►
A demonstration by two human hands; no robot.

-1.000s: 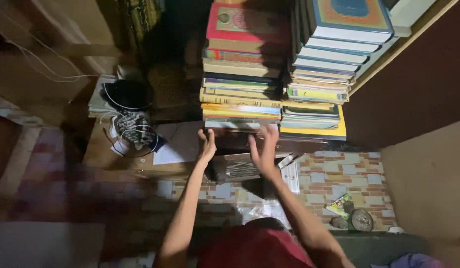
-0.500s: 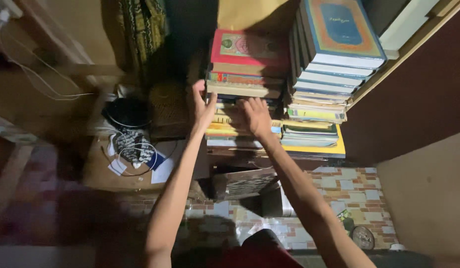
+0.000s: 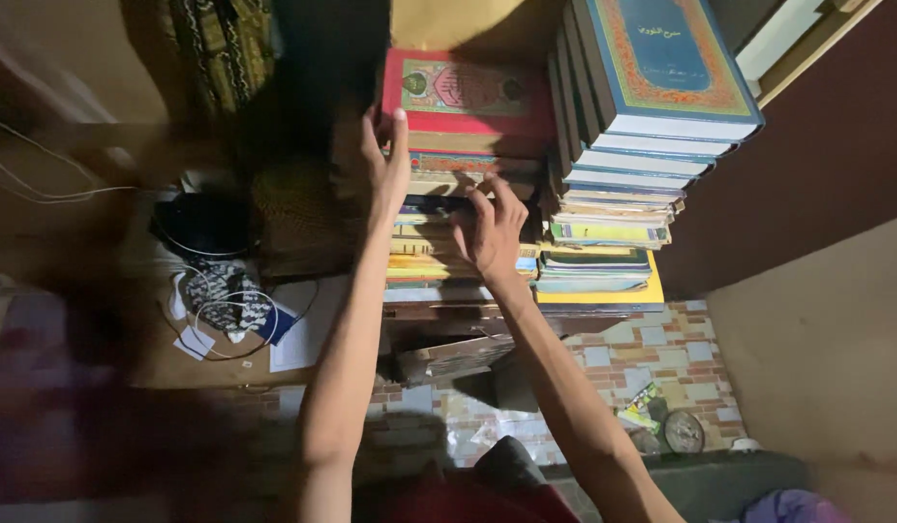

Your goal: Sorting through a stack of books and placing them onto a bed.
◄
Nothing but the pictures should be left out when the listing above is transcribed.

-- TASK RESULT --
A demonstration by two human hands; no robot.

-1.000s: 
-0.500s: 
+0.000s: 

Your goal: Sorting through a stack of books and placing them onto a bed.

Nothing else goes with this output.